Un risque accru de volatilité des résultats
La comptabilisation en charges de certains actifs incorporels est plus facile
à "gérer" dans certains cas. Ainsi, dans les domaines où le poids des dépenses
de recherche et développement est significatif et récurrent, la comptabilisation
en charges permet d'avoir un indicateur dépenses de R&D / chiffre d'affaires plus
cohérent dans le temps. Constater à l'actif les projets de développement qui répondent
aux critères comptables améliore les résultats de l'année où l'on active, mais
pénalise le résultat si le projet est abandonné : la totalité de la valeur nette
comptable devra être comptabilisée immédiatement en charges.

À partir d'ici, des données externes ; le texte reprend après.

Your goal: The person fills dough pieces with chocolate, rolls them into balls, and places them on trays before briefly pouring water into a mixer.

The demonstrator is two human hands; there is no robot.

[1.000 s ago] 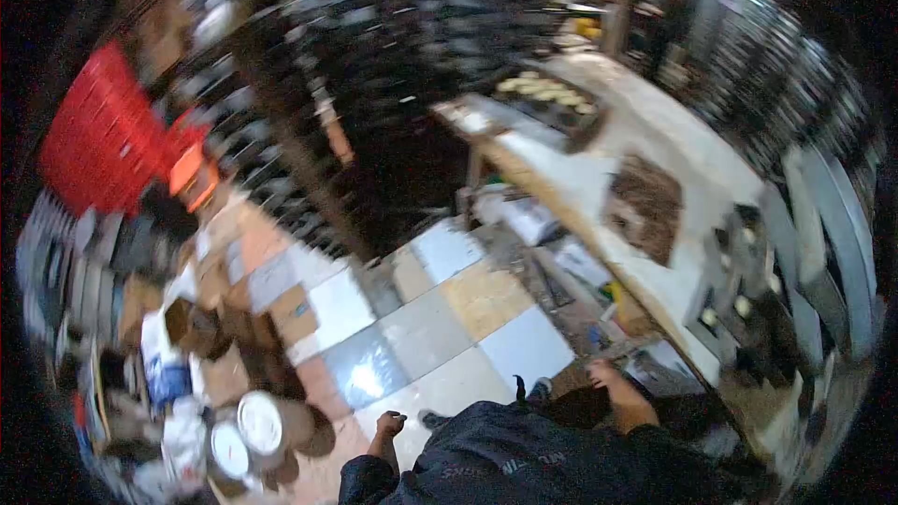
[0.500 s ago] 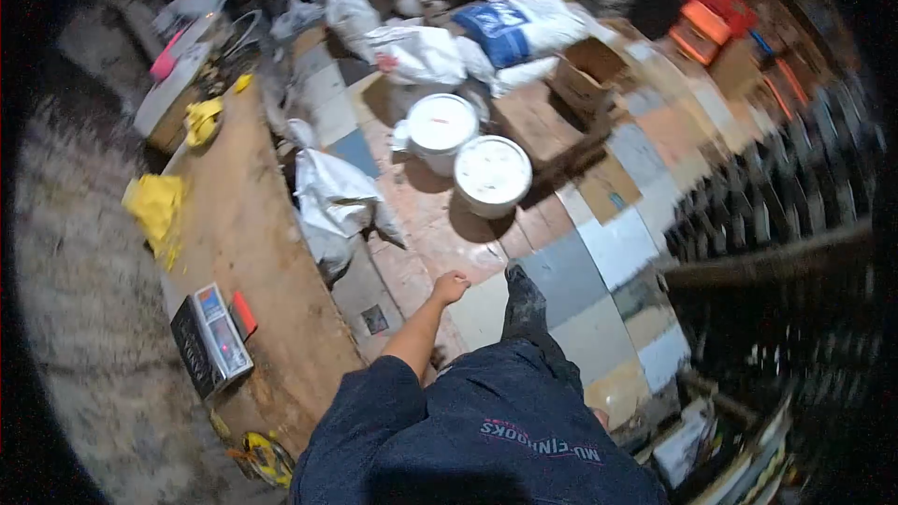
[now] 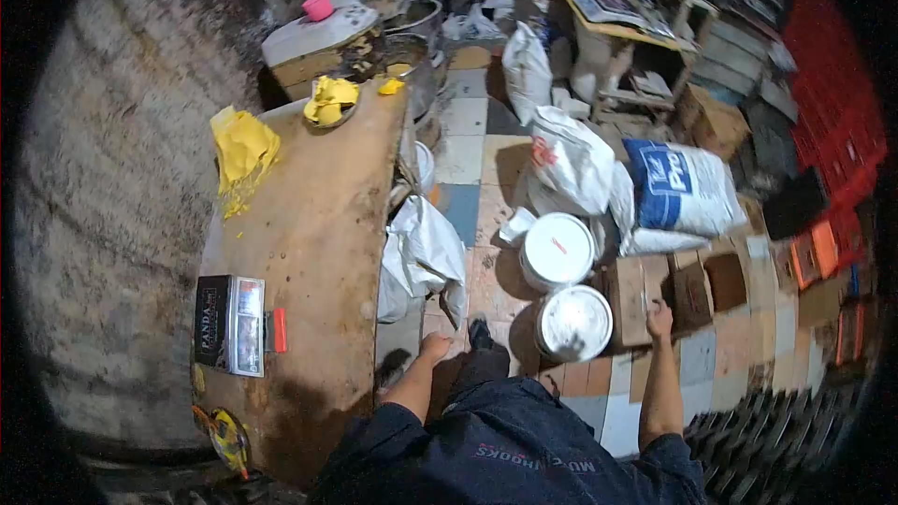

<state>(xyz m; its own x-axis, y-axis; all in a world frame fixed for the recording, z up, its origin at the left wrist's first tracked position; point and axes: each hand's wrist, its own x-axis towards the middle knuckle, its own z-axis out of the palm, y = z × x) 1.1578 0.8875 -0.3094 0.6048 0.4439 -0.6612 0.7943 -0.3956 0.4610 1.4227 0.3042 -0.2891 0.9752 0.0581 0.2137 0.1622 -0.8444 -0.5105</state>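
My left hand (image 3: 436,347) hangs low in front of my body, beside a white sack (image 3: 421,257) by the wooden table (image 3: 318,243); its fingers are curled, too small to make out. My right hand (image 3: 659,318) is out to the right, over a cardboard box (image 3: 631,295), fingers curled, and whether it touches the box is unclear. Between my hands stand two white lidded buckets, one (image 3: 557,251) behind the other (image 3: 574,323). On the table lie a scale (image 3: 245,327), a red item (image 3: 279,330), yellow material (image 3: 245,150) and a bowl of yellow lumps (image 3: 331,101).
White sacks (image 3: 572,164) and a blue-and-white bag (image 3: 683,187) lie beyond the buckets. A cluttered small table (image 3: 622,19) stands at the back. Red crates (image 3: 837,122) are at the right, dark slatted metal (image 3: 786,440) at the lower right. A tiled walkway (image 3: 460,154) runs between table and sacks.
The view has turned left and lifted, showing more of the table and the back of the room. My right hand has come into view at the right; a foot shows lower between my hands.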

De même, la comptabilisation d'un goodwill global qui intègre l'ensemble du
capital immatériel limite les risques de dépréciation, en compensant les plus
et moins values latentes.
Les actifs à durée de vie indéfinie
: une nouvelle possibilité à double tranchant
| "Le marché est très sensible
aux annonces de dépréciations significatives d'actifs incorporels faites par les
entreprises" |
Les nouvelles normes permettent de qualifier des actifs en actifs à durée de
vie indéfinie ou non déterminable, ce qui a pour conséquence leur non amortissement
: c'est très bien lorsque le projet a des perspectives de rentabilité suffisantes.
En revanche, lorsque le projet est abandonné ou déficitaire, les entreprises sont
confrontées à un double impact négatif : la perte d'exploitation du projet et
la dépréciation de l'actif.
Différentes études ont été réalisées en Europe et aux Etats-Unis montrant que
le marché est très sensible aux annonces de dépréciations significatives d'actifs
incorporels faites par les entreprises.